= Directions =
Set down exactly the lines in the records below that run from the line with "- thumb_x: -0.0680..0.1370" to the line with "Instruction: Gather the", inclusive, and nothing more.

---------- Dataset excerpts ----------

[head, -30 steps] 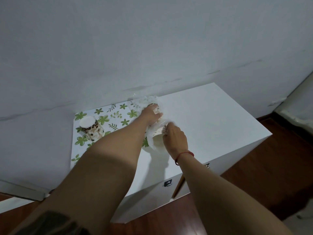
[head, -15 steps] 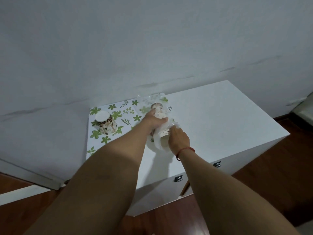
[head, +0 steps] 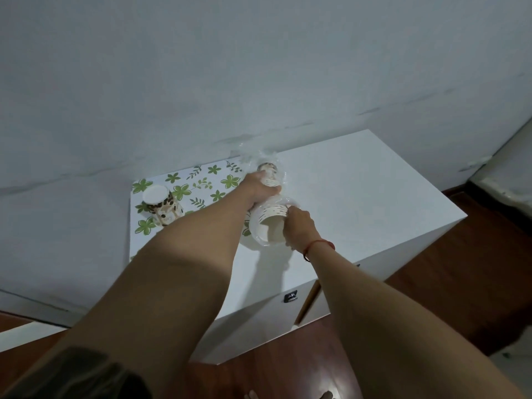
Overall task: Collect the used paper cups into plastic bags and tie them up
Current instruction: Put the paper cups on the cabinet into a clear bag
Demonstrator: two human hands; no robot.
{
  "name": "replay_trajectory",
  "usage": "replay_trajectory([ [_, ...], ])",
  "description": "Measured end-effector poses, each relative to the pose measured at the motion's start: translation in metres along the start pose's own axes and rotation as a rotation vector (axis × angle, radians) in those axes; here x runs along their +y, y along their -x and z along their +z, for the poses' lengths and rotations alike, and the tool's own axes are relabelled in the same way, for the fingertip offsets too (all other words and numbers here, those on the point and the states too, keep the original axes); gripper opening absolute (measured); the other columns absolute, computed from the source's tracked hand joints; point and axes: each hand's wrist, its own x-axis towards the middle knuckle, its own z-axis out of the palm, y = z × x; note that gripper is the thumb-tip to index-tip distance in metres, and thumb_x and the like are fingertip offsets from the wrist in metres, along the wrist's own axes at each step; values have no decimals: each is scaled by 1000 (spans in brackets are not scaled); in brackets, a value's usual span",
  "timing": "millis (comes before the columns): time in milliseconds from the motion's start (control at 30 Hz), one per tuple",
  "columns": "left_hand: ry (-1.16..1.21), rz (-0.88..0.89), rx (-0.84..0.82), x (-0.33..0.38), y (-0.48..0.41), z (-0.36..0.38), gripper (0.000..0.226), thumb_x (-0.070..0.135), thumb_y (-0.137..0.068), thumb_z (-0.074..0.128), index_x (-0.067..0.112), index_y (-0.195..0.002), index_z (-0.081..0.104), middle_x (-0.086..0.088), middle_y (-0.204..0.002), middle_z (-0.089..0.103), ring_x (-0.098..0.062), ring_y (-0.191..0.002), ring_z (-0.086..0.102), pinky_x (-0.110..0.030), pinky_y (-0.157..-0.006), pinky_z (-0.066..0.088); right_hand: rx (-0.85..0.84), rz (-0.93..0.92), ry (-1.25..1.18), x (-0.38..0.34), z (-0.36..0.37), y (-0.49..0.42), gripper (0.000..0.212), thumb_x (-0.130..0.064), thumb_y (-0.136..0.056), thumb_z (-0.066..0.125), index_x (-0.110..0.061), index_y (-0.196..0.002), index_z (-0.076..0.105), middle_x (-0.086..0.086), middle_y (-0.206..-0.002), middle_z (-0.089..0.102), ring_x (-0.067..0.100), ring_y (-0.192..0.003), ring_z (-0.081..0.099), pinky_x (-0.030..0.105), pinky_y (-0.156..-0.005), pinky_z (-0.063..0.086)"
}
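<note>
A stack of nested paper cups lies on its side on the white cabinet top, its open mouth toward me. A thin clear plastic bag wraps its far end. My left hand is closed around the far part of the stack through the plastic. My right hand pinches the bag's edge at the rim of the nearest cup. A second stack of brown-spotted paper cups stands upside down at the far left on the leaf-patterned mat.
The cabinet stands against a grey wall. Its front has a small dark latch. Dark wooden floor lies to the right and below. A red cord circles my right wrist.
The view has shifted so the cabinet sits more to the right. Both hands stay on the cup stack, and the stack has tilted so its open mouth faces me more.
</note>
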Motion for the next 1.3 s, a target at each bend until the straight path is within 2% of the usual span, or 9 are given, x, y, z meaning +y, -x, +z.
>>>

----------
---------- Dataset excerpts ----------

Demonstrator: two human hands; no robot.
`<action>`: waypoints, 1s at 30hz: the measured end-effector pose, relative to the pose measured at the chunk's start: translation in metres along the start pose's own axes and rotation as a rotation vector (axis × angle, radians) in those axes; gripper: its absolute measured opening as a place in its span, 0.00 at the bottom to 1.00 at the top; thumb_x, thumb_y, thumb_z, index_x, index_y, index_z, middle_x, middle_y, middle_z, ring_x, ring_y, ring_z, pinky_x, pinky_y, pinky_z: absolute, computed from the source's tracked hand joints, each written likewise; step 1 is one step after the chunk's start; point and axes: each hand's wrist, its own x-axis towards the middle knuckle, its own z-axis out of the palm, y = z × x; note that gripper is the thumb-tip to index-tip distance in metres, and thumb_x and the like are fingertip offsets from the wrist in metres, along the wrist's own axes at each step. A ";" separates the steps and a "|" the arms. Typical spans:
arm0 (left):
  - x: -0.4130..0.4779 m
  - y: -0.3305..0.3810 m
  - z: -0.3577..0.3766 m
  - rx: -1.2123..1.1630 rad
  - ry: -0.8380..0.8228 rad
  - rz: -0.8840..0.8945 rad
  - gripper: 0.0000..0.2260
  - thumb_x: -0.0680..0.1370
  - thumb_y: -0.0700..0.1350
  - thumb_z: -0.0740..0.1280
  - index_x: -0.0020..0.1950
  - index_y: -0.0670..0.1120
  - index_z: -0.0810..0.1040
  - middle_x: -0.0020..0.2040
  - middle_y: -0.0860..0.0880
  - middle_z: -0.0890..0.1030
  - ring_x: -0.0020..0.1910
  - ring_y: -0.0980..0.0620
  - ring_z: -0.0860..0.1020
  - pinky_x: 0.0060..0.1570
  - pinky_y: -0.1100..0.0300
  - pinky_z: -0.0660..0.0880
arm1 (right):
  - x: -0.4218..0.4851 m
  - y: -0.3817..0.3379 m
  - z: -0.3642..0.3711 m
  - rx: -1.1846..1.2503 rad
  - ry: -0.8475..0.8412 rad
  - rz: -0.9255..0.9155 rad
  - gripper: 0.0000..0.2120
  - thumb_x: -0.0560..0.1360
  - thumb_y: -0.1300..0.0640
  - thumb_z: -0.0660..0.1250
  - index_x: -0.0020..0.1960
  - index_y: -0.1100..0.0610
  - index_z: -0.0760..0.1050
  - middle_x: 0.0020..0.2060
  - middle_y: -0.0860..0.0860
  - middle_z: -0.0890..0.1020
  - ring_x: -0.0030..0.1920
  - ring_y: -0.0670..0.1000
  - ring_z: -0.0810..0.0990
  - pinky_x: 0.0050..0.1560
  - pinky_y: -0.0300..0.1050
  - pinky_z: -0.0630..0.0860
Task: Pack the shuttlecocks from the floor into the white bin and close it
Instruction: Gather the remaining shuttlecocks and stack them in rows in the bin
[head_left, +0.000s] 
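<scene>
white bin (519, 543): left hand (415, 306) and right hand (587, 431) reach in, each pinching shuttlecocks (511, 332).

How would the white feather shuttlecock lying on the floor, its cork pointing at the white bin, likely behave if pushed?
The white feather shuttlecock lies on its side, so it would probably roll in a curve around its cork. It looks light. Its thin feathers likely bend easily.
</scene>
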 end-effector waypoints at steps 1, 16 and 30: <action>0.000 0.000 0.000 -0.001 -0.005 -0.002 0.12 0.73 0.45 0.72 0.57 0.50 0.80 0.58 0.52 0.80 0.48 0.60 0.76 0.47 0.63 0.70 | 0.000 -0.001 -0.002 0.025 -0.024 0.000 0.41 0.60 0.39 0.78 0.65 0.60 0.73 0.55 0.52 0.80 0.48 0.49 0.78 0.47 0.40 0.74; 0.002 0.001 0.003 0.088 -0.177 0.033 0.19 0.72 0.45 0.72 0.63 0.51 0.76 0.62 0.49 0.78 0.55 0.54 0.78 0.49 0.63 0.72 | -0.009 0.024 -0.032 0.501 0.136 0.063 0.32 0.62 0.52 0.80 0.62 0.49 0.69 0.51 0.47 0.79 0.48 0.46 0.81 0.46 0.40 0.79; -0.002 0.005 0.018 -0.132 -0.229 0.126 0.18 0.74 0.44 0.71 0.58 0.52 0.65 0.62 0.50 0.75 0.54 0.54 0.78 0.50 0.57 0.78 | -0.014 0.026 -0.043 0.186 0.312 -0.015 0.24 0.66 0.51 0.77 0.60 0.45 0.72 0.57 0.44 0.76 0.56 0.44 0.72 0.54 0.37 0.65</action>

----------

= Response box =
  - thumb_x: -0.0680..0.1370
  - thumb_y: -0.0700..0.1350
  - thumb_z: -0.0740..0.1280
  - index_x: -0.0020..0.1950
  - index_y: -0.0670..0.1120
  - index_z: -0.0810..0.1040
  - middle_x: -0.0020..0.2040
  - middle_y: -0.0860..0.0880
  - middle_z: -0.0890..0.1030
  - ring_x: -0.0020..0.1910
  - ring_y: -0.0980..0.0620
  - ring_z: -0.0860..0.1020
  - pinky_x: 0.0060..0.1570
  - pinky_y: -0.1100..0.0300
  - pinky_z: -0.0660..0.0880
arm1 (right):
  - x: -0.4218..0.4851 m
  - y: -0.3817..0.3379 m
  - z: -0.3642..0.3711 m
  - rx: -1.1846..1.2503 rad
  - ry: -0.8475..0.8412 rad
  - rz: -0.9255..0.9155 rad
  - gripper: 0.0000..0.2120
  - thumb_x: -0.0560..0.1360
  - thumb_y: -0.1300..0.0640
  - thumb_z: -0.0660..0.1250
  - index_x: -0.0020..0.1960
  - index_y: -0.1100..0.0610
  - index_z: -0.0760..0.1050
  - middle_x: 0.0020..0.2060
  - middle_y: -0.0860..0.0860
  - middle_z: -0.0890..0.1020
  - ring_x: -0.0030..0.1920
  - ring_y: -0.0670..0.1000
  - ring_z: -0.0810..0.0990
  - pinky_x: 0.0050..0.1560
  - pinky_y: -0.0300..0.1050
  - pinky_z: -0.0630..0.0860
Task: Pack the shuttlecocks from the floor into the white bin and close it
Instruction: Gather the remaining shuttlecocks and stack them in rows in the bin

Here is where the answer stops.